# YOUR OBJECTIVE
For the word "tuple", find each line in the entries where it occurs and copy that line.
● ● ● ● ●
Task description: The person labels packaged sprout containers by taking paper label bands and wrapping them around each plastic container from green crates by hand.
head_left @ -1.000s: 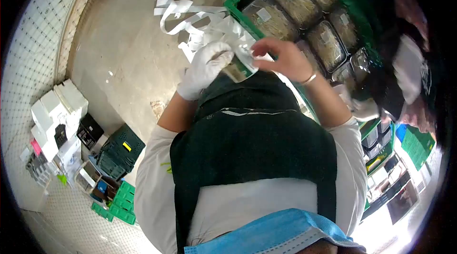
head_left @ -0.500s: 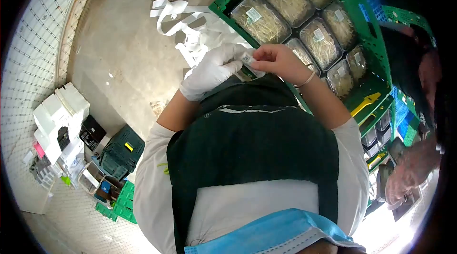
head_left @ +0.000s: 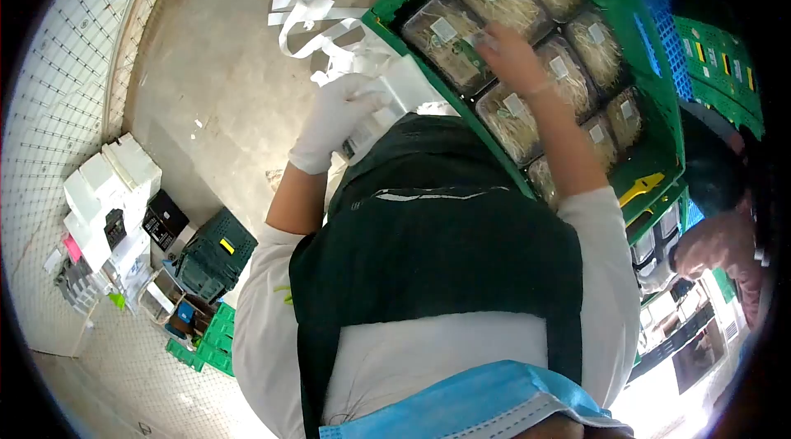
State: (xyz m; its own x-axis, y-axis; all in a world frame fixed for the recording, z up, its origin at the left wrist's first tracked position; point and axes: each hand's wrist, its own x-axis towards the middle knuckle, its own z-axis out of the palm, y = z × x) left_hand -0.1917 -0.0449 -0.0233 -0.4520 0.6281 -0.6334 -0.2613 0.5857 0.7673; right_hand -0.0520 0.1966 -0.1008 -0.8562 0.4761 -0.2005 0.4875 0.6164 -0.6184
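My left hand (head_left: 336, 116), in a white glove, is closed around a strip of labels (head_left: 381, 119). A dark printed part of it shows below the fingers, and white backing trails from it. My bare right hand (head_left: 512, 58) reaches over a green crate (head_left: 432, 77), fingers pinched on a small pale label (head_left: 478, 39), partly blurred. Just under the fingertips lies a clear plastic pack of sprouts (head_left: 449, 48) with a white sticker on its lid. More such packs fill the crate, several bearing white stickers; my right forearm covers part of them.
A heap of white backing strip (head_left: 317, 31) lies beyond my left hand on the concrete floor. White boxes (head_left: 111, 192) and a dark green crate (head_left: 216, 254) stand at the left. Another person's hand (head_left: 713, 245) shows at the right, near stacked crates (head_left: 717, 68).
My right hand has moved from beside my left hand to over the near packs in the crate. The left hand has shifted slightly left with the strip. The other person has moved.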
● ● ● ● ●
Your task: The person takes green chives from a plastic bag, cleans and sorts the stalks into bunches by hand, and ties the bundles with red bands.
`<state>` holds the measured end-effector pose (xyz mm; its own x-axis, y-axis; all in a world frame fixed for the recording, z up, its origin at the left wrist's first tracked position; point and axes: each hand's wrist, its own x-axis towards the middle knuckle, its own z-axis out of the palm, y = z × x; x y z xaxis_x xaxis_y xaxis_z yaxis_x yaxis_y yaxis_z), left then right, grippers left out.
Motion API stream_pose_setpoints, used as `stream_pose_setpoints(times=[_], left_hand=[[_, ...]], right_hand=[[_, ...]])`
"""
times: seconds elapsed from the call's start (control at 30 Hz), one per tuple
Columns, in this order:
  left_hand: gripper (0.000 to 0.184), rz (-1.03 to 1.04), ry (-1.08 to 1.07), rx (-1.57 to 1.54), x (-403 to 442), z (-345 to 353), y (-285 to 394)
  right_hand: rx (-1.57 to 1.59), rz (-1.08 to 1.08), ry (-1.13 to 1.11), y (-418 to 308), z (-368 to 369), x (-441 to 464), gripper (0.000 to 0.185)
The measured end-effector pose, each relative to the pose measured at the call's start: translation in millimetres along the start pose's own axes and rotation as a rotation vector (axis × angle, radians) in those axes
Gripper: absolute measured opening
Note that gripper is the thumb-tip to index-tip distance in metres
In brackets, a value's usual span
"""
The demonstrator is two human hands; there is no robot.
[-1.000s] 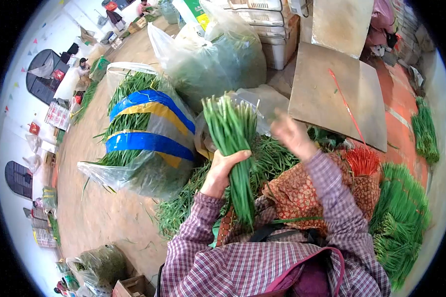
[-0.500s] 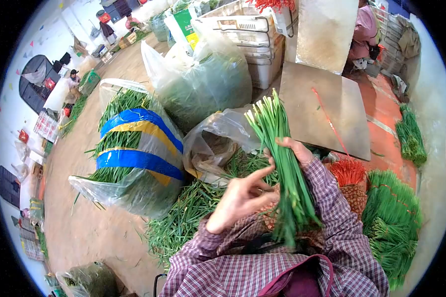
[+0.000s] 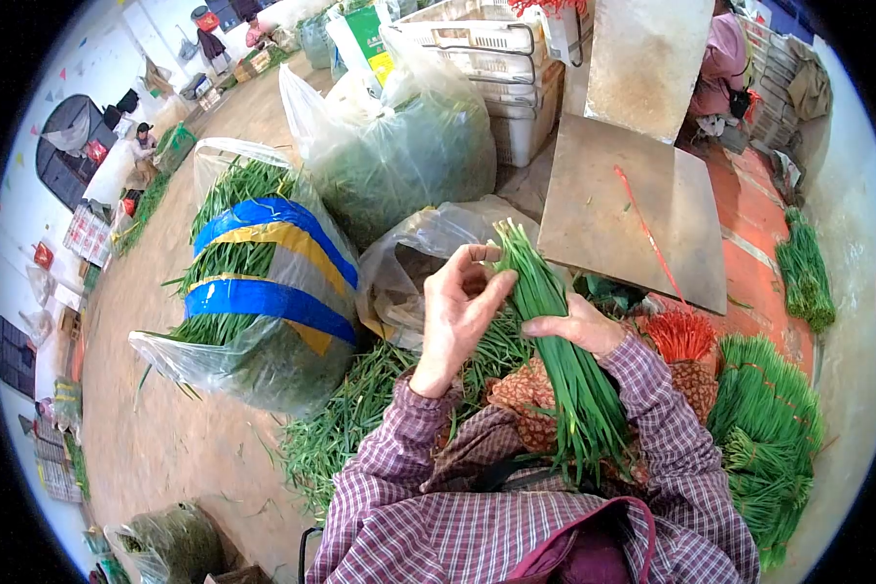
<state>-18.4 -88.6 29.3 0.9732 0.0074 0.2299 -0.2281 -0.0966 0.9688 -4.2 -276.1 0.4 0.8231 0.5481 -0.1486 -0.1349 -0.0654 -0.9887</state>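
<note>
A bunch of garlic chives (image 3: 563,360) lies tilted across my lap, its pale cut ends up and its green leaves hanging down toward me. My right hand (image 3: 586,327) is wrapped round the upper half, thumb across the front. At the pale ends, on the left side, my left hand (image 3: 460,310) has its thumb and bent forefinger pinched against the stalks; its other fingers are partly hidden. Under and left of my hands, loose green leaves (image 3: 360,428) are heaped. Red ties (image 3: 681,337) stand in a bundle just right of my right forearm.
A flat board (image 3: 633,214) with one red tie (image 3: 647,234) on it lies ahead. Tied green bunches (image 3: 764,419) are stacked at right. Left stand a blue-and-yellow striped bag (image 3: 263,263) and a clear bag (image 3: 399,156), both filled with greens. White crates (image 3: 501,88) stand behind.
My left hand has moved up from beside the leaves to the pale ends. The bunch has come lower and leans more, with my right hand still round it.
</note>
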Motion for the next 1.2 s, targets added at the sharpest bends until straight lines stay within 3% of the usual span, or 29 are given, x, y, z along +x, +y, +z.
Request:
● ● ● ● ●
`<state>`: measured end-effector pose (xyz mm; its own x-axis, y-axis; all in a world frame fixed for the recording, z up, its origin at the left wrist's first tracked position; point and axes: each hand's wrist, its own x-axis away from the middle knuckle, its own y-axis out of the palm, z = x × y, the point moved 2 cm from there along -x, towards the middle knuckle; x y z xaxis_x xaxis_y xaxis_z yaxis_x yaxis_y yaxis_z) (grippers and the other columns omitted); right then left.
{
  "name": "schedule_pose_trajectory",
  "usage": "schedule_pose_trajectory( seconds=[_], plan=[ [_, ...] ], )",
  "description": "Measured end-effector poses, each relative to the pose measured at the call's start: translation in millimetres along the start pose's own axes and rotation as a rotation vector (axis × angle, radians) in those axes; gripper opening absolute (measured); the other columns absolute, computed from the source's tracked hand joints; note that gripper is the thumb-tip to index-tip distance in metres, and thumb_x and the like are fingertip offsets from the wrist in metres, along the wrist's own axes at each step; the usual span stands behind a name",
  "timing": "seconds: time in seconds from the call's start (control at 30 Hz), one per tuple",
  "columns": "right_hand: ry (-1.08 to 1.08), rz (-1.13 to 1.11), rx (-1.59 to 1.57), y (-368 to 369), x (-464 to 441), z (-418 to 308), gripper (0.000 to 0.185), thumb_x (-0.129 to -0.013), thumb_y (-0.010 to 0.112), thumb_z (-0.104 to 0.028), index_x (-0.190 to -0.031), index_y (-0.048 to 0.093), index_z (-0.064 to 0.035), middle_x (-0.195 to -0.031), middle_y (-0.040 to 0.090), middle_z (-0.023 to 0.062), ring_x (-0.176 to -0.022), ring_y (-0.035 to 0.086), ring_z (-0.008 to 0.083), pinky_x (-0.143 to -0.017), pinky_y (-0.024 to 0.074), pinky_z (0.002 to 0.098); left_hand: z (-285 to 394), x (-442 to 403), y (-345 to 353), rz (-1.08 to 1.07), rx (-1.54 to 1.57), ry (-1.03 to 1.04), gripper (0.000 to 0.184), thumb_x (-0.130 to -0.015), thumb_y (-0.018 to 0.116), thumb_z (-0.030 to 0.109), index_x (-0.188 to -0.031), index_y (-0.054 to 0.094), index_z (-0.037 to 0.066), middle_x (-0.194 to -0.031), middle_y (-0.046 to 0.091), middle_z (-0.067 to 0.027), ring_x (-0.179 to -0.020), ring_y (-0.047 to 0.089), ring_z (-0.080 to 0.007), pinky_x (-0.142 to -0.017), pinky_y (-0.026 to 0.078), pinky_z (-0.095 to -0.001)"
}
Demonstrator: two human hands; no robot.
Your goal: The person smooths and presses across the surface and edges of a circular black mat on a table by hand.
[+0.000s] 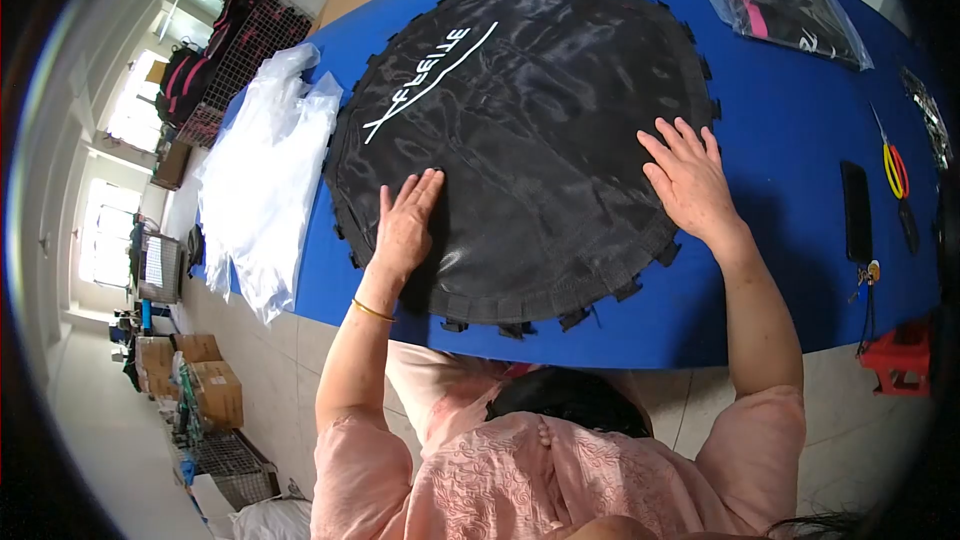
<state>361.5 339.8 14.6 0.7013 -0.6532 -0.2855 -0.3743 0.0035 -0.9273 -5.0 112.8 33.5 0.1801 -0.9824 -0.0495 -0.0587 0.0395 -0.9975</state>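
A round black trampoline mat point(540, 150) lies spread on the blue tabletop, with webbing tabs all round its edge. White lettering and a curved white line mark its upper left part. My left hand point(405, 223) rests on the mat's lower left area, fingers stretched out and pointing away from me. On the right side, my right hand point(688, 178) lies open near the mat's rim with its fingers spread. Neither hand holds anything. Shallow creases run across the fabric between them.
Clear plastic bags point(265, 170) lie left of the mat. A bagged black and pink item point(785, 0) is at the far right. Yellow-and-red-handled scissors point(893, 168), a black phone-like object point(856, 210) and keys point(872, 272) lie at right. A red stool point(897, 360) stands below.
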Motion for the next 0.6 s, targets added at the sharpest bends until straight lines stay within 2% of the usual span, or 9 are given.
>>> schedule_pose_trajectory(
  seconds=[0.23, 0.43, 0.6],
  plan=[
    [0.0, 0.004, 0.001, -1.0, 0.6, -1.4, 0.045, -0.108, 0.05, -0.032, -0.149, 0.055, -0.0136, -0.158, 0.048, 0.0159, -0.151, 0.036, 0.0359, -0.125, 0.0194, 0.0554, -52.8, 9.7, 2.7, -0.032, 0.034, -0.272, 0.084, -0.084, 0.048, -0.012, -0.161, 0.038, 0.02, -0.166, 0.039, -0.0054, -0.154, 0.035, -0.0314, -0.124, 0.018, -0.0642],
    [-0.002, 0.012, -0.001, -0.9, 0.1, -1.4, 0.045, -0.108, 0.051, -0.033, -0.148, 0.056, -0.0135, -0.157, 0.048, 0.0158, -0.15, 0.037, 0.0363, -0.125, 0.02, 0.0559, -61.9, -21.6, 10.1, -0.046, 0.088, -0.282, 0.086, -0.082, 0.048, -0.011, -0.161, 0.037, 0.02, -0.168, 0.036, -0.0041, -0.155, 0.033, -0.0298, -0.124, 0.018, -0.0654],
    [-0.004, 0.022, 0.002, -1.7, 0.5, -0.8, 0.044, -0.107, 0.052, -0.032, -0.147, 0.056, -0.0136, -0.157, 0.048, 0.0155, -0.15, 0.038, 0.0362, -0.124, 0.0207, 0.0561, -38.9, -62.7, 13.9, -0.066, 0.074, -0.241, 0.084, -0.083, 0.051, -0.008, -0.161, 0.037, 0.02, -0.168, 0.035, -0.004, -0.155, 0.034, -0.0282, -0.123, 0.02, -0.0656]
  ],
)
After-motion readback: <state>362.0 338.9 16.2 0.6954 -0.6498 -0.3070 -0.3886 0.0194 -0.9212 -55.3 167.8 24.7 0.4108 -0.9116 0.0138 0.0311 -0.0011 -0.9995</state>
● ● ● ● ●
# ANSWER BELOW
times: seconds elapsed from the call's start (control at 30 Hz), one per tuple
  "timing": "seconds: time in seconds from the call's start (control at 30 Hz), one per tuple",

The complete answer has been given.